Installing the Shibboleth Service Provider
Installing the Service Provider is for some institutions likely to be the logical next step once the Identity Provider is working. (I say ‘some’ because not all will feel a need to do so. Possible reasons for such a requirement might be to protect and share resources with other institutions or, more likely in the future perhaps, to provide single sign-on to many resources via an institutional portal). This is also a complex process, though much easier once the Identity Provider has been installed: many of the same pitfalls can be avoided as a result of this experience.
There are RPMs available, and on Fedora Core 3 (the system I installed it on) these need to be used as they contain a bug fix not yet in the main source code release. (This is something that I only discovered when a source code release failed to work and I searched the mailing list for a solution.) Those wanting to use the RPMs need to be cautious: there were reports on the mailing list of clashes with other RPMs already installed, but this was not a problem I encountered personally.

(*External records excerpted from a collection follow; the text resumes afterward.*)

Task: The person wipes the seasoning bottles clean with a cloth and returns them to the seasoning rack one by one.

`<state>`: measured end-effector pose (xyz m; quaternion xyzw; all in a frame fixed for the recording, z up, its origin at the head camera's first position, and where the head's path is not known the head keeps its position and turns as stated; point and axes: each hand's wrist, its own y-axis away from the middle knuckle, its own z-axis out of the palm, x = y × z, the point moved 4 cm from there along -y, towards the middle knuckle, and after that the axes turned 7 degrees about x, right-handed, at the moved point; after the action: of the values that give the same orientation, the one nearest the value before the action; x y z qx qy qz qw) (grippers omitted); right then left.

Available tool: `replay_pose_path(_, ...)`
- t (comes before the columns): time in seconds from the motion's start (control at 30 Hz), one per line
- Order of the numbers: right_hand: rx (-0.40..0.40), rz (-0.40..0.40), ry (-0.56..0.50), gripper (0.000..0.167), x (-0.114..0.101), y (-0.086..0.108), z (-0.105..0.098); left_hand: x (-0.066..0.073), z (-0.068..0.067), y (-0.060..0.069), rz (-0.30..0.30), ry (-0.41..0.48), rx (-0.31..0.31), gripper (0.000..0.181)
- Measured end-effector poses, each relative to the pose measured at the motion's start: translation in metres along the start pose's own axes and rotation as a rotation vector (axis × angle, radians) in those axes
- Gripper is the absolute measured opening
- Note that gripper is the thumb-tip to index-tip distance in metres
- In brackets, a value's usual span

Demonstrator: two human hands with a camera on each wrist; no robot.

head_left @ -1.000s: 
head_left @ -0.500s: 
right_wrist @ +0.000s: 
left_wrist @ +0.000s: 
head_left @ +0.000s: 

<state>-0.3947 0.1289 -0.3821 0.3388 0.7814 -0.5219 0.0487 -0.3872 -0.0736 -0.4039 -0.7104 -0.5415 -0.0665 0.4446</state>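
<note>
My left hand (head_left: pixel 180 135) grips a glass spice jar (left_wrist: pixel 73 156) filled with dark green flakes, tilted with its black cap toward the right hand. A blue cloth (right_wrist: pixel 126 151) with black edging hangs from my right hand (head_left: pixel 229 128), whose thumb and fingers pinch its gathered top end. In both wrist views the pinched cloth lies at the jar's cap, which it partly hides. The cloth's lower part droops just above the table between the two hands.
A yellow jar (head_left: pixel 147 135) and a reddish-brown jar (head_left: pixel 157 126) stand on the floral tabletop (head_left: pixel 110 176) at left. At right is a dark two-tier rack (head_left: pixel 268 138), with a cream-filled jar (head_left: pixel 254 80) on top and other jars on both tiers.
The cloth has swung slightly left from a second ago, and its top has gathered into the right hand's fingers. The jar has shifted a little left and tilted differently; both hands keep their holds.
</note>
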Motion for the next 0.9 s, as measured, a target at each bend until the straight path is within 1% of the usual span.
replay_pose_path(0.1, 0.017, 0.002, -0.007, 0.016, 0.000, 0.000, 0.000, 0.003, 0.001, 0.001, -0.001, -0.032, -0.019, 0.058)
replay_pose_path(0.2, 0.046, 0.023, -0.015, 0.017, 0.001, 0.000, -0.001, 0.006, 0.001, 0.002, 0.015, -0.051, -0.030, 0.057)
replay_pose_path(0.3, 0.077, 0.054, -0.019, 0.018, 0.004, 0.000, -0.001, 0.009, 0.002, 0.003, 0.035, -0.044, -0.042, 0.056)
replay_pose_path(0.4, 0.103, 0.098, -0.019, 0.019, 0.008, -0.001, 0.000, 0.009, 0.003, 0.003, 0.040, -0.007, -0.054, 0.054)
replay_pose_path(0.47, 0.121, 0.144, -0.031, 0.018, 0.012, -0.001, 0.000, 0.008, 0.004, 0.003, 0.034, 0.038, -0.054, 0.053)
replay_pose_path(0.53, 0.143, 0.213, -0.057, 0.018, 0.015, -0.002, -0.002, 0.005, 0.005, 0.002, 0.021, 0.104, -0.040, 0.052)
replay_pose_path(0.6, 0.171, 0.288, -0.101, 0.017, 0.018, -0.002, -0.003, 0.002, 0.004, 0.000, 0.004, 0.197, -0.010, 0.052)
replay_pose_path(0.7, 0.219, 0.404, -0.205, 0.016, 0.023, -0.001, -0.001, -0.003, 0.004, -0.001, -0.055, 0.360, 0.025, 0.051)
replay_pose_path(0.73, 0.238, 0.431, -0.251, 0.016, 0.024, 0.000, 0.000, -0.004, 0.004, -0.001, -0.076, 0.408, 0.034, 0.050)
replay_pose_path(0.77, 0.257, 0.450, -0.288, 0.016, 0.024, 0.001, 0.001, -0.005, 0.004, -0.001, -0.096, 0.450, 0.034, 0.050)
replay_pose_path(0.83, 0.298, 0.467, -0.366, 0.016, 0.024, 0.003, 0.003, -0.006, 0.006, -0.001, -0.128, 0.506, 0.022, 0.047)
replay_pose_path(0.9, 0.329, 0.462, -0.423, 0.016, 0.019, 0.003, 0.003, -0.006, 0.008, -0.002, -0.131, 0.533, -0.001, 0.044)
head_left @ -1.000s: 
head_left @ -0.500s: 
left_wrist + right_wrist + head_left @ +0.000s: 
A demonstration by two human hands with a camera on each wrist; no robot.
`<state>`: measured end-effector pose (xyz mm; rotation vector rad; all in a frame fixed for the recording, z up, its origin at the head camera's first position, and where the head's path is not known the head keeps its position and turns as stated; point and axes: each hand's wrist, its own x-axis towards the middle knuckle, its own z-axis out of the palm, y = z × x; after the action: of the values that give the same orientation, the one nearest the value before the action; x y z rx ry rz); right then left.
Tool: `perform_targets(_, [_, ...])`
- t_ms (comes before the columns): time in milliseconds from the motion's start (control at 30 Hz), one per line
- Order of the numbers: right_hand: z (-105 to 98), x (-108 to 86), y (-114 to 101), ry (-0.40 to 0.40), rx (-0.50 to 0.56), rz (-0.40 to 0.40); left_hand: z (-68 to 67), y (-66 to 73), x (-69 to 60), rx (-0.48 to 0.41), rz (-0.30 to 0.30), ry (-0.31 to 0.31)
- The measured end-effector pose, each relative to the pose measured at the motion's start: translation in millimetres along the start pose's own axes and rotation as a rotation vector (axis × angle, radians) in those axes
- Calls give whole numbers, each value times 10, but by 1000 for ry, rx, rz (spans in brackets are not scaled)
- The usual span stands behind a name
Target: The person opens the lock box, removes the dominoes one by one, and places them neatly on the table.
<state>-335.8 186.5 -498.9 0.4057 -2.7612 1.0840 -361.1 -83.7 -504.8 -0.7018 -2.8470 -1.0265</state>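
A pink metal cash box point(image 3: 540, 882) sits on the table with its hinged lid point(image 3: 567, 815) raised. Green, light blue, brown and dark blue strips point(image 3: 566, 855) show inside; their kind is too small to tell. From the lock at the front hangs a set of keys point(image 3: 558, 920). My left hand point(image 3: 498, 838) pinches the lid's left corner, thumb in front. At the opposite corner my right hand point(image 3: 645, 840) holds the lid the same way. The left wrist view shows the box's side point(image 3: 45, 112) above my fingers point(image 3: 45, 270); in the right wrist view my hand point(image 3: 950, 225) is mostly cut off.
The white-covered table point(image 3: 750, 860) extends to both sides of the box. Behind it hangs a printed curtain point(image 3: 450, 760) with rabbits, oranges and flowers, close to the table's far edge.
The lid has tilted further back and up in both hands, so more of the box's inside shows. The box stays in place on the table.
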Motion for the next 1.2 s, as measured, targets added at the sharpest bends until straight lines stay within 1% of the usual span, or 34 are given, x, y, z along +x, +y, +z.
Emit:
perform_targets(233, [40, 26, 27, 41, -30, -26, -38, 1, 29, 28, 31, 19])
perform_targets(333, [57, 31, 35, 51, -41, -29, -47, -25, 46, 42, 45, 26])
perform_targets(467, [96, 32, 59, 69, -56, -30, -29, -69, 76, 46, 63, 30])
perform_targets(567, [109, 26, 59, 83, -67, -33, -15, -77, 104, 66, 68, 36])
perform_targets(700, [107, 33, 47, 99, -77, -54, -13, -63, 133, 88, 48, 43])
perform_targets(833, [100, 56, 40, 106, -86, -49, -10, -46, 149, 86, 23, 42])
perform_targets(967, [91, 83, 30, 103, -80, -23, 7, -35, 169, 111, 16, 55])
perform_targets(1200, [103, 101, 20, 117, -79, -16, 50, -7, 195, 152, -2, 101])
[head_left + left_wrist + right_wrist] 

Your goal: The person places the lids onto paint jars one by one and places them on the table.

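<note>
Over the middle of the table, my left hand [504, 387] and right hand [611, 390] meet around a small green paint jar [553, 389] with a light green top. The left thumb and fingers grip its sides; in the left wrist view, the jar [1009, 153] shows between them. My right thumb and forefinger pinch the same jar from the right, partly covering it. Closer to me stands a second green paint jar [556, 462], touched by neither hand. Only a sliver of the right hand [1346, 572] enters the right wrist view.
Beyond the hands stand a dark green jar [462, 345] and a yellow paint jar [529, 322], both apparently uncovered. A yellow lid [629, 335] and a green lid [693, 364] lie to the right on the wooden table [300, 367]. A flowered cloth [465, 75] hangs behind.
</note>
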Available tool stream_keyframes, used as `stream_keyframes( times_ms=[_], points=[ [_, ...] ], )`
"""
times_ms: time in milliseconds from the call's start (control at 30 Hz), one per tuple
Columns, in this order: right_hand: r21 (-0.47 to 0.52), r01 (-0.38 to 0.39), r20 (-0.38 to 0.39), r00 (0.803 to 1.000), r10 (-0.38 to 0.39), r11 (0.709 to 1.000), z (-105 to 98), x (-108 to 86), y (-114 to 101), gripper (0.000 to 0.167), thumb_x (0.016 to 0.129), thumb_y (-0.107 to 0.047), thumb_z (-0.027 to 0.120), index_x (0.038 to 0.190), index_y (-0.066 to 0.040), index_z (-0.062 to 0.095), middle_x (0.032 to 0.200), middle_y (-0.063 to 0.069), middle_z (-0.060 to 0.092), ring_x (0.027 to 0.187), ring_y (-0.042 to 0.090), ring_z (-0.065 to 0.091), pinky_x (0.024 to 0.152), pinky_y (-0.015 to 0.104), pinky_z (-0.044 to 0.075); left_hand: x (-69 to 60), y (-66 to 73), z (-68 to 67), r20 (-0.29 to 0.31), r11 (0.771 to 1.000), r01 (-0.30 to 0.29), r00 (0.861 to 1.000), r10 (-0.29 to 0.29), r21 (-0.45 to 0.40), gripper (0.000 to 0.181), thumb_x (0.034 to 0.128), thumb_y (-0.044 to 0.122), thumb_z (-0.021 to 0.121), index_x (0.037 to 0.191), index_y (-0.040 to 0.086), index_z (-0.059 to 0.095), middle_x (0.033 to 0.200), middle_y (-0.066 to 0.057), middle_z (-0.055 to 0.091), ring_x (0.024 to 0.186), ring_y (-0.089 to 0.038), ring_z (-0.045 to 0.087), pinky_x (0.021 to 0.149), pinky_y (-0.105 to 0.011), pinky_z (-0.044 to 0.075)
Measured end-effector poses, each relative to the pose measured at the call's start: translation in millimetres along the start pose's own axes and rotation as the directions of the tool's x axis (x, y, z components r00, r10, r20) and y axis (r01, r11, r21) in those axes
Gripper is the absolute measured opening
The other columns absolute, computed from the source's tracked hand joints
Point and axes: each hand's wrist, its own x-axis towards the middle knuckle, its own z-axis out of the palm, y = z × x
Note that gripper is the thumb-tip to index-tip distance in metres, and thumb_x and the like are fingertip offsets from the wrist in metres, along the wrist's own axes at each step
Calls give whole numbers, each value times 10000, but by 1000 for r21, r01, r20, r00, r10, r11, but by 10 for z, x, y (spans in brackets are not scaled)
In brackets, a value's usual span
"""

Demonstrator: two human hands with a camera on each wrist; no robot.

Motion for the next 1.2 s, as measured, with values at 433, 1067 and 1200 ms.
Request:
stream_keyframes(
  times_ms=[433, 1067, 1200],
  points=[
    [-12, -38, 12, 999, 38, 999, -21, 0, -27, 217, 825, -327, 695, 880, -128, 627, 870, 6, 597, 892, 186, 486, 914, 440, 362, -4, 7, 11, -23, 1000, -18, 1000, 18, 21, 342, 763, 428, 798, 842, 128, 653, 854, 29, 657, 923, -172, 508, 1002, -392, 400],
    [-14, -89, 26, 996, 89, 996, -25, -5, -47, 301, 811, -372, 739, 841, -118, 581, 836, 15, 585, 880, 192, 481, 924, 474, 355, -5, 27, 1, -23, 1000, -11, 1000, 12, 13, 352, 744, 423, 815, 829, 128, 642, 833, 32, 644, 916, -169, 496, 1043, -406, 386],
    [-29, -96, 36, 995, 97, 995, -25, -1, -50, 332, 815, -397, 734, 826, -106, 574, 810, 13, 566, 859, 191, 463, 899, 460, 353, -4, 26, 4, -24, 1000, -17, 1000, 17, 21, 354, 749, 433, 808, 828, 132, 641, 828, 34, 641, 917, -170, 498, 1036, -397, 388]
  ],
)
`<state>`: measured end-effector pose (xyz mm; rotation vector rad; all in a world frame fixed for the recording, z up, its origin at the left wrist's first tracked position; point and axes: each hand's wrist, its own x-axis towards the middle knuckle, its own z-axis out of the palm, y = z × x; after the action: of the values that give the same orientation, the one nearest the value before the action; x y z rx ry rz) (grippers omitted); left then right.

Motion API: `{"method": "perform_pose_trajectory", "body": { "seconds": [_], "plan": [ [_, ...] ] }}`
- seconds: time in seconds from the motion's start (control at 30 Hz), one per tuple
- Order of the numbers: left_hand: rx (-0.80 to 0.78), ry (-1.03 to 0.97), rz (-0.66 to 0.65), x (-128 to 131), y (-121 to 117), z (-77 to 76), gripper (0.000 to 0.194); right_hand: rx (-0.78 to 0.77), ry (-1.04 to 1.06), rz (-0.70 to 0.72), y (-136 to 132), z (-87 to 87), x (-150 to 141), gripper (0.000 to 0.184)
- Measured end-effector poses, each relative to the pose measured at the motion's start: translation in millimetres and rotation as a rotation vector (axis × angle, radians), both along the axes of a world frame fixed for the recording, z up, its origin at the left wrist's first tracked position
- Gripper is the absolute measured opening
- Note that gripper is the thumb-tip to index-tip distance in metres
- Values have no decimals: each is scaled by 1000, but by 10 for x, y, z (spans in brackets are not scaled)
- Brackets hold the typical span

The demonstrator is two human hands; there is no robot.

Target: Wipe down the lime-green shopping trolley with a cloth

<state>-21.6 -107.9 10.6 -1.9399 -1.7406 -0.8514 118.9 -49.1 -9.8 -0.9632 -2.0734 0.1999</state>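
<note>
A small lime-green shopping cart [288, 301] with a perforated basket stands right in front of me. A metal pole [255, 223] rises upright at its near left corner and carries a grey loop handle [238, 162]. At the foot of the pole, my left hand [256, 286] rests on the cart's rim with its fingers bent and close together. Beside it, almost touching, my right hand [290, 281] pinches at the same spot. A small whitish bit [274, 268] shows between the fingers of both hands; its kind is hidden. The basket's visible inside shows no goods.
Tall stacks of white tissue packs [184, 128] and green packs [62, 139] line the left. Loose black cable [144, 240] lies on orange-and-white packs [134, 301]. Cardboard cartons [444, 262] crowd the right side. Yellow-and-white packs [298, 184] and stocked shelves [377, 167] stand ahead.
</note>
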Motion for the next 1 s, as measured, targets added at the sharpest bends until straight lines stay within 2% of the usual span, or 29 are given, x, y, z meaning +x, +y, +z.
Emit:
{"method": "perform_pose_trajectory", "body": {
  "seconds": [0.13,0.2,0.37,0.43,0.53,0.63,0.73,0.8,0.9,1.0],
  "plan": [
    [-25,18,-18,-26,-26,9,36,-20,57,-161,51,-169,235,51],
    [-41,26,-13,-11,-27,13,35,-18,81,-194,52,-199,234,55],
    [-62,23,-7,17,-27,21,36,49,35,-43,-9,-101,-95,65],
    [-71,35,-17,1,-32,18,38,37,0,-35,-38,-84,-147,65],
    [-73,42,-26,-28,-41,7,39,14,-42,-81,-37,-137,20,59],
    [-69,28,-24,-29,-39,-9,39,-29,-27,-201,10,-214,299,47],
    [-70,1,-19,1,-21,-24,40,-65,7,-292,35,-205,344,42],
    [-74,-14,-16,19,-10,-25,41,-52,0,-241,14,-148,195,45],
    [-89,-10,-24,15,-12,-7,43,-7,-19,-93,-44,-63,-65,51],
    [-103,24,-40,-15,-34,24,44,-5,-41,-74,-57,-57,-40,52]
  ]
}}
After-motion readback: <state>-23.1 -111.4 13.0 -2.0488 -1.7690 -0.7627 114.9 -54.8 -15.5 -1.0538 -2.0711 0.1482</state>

The current release is also not compatible with the SELinux [14] security policies implemented by default on Fedora Core 3. There is only a deployment guide for this installation [15], but it seems less complete than the companion Identity Provider document, so an installer is likely to need to spend a fair amount of time looking error messages up on the mailing list, particularly if they are not installing the Service Provider to use the InQueue Federation. Some parts of the XML configuration are not documented at all, and need to be inferred from the configuration files distributed with the software.
Conclusions
Shibboleth is a complex piece of software, and its installation is likely to stretch many institutions - particularly when it comes to setting up the infrastructure needed for it. It is essential to plan the process carefully, and to ensure that enough time is allocated. The skills required are at the advanced end of system administration; experience in installing software beyond just downloading RPM files (or the equivalent for your favourite Linux distribution) is necessary, and expertise in handling Web server configuration will also be needed. The difficulty of understanding Shibboleth is heightened by the out-of-date nature of the documentation of the architecture; it is hard to answer questions like ‘what is the role played by cookies?’ without recourse to the mailing list. This documentation is currently being updated ready for the 1.3 release.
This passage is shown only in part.